Voici les faits, attribués avec précision, car il s’agit d’une accusation publique entre responsables politiques. Éric Ciotti, maire de Nice et président de l’UDR, a adressé une lettre au Premier ministre Sébastien Lecornu pour dénoncer le comportement de Philippe Tabarot, ministre des Transports, et réclamer son départ du gouvernement. L’altercation se serait déroulée le 14 juin, en marge d’une visite d’Emmanuel Macron à Nice. L’épisode a d’abord été rapporté par Le Canard enchaîné.
Ce que Ciotti met dans la bouche de Tabarot, et que je rapporte donc comme son accusation à lui, est d’une rare brutalité pour un cadre de la République.
Il allait me faire disparaître en m’envoyant des Géorgiens.Propos prêtés à Philippe Tabarot · selon la lettre d’Éric Ciotti
Ciotti évoque aussi avoir été traité de « nabot », et qualifie les propos d'« injures publiques » et de « menaces avec préméditation ». Je souligne, parce que c’est essentiel : ce sont les déclarations d’Éric Ciotti. Philippe Tabarot, à ce stade, conserve toute latitude pour les contester, et la présomption d’innocence vaut pour lui comme pour quiconque. Une accusation, même portée par un parlementaire, reste une accusation tant qu’aucune juridiction ne s’est prononcée.
Mais l’affaire vaut d’être posée, parce qu’elle dit quelque chose de l’état du personnel politique. « M’envoyer des Géorgiens » n’est pas une formule anodine : c’est une expression qui évoque le recours à des hommes de main, le registre du milieu, importé dans une dispute entre un ministre et un chef de parti. Que de tels mots soient prêtés, même contestés, à un membre du gouvernement, en dit long sur le climat.

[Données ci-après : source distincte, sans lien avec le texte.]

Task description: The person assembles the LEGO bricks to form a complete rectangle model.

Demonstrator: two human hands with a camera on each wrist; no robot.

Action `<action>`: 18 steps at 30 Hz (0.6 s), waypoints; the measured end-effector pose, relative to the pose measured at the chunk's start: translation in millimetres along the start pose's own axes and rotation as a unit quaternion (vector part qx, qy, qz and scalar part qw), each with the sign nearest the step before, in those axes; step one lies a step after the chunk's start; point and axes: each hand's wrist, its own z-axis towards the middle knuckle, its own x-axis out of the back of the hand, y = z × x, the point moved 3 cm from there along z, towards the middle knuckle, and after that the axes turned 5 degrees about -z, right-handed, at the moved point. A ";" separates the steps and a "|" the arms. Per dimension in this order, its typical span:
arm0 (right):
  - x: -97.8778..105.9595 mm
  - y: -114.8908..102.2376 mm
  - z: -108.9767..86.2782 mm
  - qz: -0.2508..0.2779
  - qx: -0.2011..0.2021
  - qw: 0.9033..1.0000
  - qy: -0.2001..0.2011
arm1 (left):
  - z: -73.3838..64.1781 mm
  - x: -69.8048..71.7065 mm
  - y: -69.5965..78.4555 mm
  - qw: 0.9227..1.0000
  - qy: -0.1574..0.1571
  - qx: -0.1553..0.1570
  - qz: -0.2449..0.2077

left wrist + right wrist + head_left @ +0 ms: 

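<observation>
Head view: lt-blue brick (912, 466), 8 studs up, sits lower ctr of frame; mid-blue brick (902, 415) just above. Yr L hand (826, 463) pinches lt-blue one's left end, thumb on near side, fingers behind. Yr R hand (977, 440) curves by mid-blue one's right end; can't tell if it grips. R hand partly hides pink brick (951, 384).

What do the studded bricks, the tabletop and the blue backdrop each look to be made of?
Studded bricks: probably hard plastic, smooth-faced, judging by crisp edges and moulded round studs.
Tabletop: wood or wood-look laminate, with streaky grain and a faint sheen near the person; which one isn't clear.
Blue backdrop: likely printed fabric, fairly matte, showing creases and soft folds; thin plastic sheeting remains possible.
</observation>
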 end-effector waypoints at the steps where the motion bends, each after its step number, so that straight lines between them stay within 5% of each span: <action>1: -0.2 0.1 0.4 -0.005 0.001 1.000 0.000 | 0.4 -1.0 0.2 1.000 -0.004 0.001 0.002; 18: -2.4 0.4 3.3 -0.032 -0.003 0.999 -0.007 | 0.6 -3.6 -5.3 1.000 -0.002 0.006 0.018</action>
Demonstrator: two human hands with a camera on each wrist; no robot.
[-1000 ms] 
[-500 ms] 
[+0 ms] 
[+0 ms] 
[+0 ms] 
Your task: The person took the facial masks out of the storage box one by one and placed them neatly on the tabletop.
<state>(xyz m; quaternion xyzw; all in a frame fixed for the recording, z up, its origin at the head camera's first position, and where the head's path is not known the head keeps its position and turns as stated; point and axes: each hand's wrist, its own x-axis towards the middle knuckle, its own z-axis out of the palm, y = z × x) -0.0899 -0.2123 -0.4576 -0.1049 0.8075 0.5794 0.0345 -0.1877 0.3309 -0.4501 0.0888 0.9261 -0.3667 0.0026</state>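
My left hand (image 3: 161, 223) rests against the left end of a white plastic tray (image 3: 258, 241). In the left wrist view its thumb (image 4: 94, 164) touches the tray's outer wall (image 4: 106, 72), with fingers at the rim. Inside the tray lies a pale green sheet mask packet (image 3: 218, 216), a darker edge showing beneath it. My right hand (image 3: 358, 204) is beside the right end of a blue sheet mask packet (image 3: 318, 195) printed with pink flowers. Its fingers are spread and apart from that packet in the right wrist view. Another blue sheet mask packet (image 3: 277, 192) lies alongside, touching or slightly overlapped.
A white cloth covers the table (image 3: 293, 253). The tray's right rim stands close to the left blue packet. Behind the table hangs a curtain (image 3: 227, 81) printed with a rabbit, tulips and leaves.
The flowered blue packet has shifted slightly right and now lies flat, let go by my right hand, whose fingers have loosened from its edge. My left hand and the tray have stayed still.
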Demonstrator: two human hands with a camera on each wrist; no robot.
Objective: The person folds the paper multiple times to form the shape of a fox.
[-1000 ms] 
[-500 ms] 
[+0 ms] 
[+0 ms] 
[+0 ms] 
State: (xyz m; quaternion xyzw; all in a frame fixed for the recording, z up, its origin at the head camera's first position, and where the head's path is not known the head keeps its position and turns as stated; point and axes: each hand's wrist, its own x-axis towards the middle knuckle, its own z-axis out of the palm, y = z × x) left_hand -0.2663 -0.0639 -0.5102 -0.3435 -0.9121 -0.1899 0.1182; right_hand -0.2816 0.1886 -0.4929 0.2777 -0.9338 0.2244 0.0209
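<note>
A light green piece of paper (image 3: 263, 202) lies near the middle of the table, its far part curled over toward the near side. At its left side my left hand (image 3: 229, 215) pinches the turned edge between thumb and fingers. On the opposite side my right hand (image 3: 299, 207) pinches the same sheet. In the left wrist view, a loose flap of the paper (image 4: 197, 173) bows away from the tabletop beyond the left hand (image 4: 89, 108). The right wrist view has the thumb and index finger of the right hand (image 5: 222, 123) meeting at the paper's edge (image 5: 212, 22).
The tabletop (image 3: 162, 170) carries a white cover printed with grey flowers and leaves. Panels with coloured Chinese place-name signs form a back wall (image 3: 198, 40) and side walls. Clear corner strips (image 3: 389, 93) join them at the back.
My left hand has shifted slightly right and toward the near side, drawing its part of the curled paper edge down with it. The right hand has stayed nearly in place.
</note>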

La violence verbale n’est plus une exception. Elle devient une langue.
Reste la suite politique. Ciotti demande à Lecornu d’écarter Tabarot. Le Premier ministre devra trancher, et sa réponse sera un signal : tolère-t-on, oui ou non, que de tels propos soient seulement prêtés à un ministre sans conséquence ? L’Archive ne préjuge pas de qui dit vrai. Elle note qu’une démocratie se juge aussi à la manière dont ses dirigeants se parlent quand ils croient que les caméras sont éteintes.